That path leads straight to medical records.
Despite credit card companies finally imposing semi-mandatory card and card-reader upgrades to integrate EMV chips, the October 1 deadline ended up coming and going without much change in the standards of earlier adopters — who had already distributed EMV chip cards — and those who remained behind the security curve.
This poorly disguised vulnerability is what distinguishes a soft target: victims are prone, often unaware of their exposure, and represent a major criminal opportunity for even unsophisticated identity thieves or hackers.
Credit card companies compelled merchants and partners to begin incorporating EMV chips into cards in part because of their recognition that, compared with the rest of the post-cash world, the U.S. was significantly behind in terms of security standards and infrastructure. Although the roll-out has been slow (the October deadline was largely ignored or postponed by retailers looking to avoid any disruption of holiday shopping), the transition does mean more attention on financial security, and how technology and human behavior overlap.
A similar awareness is crawling across the U.S. healthcare landscape, as facilities and executives struggle to upgrade not just their hardware, but the operating procedures and guidelines for use that manage how people behave around sensitive data.
Health records combine a sweeping array of personal information (everything from Social Security numbers to biometrics, occupational data, and residential addresses) alongside detailed financial information (payment information including checking, banking, and credit accounts are increasingly incorporated as a result of integrated insurance and billing within the EHRs).
This information — especially in its current digital form — is more complete than what thieves typically get from credit cards, and thus provides greater potential value as a target.
Even after more than 110 million (documented) breaches of sensitive health data over the course of 2015 alone, this neglect looks poised to continue.
The same features of EHRs that make them more robust and efficient healthcare tools also make them a goldmine for identity thieves. But it isn’t just the nature of the documents that makes them so vulnerable — it is the ecosystem in which they are being created, maintained, and exchanged.
For one thing, a generation of strictly analog doctors are frequently ignorant of more modern, digital security measures they need to take. A lock on the filing cabinet doesn’t have a simple virtual equivalent that digital immigrants can easily apply out of habit.
With the rushed, disorganized push of the HITECH Act and Meaningful Use program to get U.S. hospitals onto digital Electronic Health Record (EHR) platforms, it has been common for the technology to go into use before appropriate training could be provided to the full range of end-users. Not only has this delayed realization of the full potential of the new EHR platforms, it has left security very much out of the equation.
The complexity of digital records systems new and old pose a significant learning curve for already overburdened healthcare professionals. But at an institutional level, it is still common for there to be a lack of clear standards and protocols mitigating human error and dictating behavior with respect to security entirely.
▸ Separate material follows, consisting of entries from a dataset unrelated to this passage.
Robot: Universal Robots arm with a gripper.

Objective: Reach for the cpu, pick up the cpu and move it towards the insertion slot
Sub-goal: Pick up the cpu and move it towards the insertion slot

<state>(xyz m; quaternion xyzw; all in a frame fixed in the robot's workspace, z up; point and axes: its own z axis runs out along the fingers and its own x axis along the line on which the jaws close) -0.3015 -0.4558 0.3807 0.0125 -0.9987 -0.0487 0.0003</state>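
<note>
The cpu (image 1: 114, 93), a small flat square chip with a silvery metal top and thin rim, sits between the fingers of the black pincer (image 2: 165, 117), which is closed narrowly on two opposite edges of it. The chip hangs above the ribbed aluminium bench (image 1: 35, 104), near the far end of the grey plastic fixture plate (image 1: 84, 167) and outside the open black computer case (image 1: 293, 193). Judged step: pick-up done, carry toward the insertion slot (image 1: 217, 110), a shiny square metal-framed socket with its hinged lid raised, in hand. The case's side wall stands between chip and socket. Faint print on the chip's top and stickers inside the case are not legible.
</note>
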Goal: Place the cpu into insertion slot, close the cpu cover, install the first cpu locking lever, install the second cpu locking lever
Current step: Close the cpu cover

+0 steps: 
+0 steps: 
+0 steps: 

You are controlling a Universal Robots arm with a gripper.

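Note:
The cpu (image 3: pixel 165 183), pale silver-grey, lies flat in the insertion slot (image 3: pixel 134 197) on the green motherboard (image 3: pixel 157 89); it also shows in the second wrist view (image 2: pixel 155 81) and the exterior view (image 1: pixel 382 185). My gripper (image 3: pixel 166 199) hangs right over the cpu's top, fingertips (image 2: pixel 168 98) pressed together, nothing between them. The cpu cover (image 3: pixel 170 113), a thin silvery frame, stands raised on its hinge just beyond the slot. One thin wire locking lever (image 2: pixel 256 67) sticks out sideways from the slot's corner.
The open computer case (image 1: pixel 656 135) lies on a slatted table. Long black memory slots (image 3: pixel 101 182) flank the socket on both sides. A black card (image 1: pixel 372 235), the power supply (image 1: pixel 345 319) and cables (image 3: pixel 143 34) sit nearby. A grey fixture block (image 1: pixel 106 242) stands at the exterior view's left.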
At an even higher level, there has not been a great deal of enforcement following major data breaches in the healthcare sector. Whether security is compromised internally or through an external hacking attack, federal watchdogs have by and large been more forceful in word than in deed. Threats are common, warnings are dire, but actual fines and penalties are rare.
Then there is the confounding issue of interoperability. Essentially, the mechanism that drove widespread adoption of EHRs didn’t fully account for the variation that existed among the various developers and enterprise EHR providers, and which ended up disrupting the sharing and exchange of records between their users.
The lack of a seamless exchange, along with the tendency to treat health records as proprietary to the originating care provider (as opposed to the property of the relevant patient under the stewardship of the provider) has made the digital records every bit as siloed and segregated as their paper-and-ink predecessors.
In the meantime, this confusion around mobility obscures the security measures put in place to guard the data where it lives.
Between EHRs and EMVs, the U.S. has put the burden of securing its data on technology without changing public behavior. Until that changes, 2016 is set to be another banner year for hackers and identity thieves.